BRIEF: Below are the records; repeat exactly their lines between the line holding "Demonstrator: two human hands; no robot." and the line holding "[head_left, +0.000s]", inclusive, skipping the pictures.

RECORDS SHOWN:
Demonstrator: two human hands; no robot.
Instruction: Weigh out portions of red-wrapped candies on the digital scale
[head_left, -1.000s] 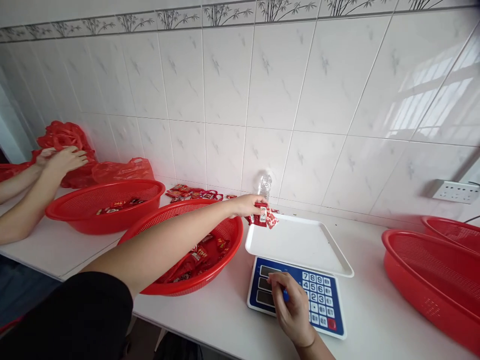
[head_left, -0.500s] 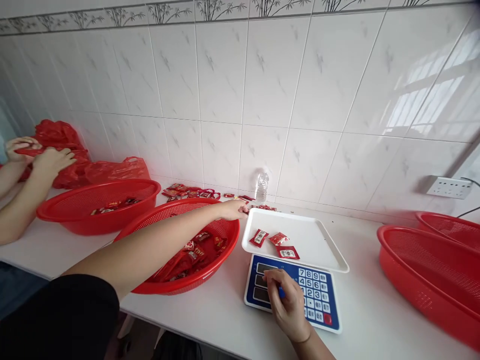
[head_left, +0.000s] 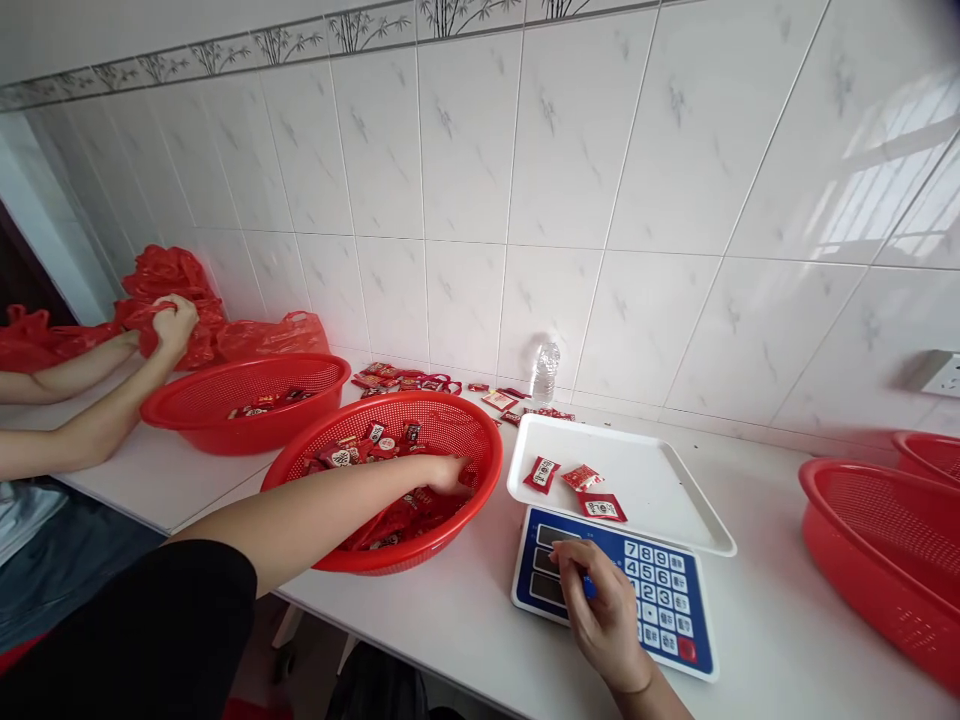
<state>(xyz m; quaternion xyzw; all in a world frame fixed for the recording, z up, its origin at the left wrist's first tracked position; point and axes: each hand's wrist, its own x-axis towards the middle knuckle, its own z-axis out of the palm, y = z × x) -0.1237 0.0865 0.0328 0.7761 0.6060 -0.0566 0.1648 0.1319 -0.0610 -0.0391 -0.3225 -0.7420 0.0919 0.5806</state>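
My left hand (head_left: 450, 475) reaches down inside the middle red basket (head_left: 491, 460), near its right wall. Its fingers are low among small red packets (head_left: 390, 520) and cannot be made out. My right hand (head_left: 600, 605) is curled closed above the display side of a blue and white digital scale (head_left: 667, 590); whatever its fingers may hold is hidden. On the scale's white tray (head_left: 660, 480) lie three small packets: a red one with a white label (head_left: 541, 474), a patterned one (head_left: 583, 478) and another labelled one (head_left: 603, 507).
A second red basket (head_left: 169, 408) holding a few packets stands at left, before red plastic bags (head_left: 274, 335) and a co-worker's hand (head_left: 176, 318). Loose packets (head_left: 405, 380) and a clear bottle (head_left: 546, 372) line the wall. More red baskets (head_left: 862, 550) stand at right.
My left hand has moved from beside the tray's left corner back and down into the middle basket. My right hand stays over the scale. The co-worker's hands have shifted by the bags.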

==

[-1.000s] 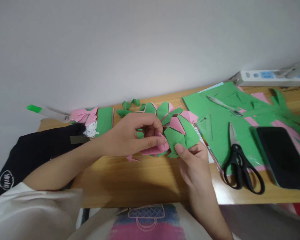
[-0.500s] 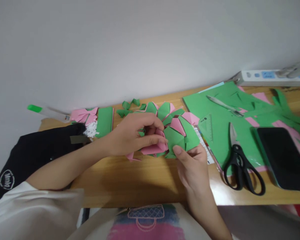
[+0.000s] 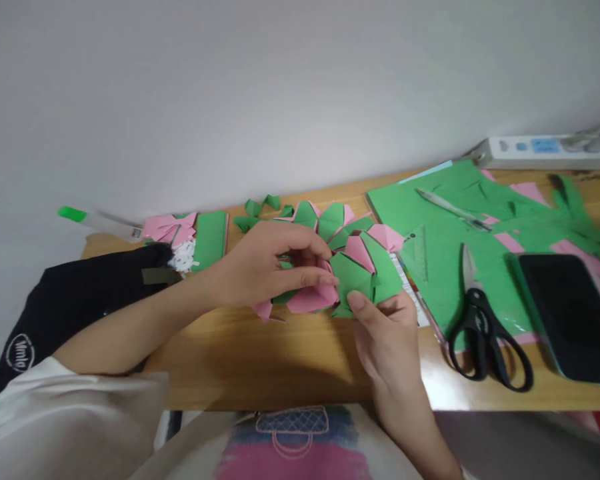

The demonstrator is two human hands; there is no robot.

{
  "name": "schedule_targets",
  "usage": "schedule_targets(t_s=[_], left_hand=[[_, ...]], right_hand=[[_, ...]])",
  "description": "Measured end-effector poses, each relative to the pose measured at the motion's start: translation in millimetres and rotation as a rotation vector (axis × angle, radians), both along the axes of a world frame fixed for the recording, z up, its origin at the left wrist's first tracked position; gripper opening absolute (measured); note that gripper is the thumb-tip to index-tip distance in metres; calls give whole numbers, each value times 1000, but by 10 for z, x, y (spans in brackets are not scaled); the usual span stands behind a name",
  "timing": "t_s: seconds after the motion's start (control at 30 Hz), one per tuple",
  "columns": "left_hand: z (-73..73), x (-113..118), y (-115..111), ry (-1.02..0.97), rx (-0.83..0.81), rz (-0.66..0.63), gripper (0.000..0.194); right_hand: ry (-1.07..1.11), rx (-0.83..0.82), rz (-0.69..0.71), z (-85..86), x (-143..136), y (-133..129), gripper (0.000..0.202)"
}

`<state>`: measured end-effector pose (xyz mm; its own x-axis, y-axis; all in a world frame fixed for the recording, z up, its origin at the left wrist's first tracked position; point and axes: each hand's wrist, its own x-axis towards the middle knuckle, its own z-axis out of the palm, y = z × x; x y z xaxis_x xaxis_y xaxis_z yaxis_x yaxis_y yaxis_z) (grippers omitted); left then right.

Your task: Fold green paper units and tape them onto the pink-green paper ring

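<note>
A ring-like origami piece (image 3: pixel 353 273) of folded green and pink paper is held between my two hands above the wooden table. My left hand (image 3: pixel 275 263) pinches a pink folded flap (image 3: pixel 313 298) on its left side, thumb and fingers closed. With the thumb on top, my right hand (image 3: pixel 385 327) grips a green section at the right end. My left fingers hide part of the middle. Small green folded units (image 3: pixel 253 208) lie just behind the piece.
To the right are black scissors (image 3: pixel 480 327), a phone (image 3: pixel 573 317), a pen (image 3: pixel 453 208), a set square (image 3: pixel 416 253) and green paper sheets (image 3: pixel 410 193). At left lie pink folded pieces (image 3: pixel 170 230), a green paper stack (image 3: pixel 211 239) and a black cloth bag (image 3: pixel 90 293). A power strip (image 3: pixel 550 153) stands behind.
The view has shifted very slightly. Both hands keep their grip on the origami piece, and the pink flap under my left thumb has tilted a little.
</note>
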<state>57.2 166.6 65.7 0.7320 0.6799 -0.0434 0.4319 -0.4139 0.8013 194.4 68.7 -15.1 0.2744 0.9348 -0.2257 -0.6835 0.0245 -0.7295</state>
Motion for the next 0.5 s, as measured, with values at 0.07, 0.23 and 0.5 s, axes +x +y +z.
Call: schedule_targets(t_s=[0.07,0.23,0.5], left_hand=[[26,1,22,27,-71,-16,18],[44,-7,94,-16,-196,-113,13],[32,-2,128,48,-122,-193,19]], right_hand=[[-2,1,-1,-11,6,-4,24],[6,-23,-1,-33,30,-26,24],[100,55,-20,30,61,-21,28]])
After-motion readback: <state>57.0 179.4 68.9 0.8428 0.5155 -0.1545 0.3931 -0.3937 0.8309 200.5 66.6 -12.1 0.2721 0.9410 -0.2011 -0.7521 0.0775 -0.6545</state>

TASK RESPONSE:
Demonstrator: two human hands; no robot.
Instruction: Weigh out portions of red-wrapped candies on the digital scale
[head_left, -1.000s] 
[head_left, -0.500s] 
[head_left, +0.000s] 

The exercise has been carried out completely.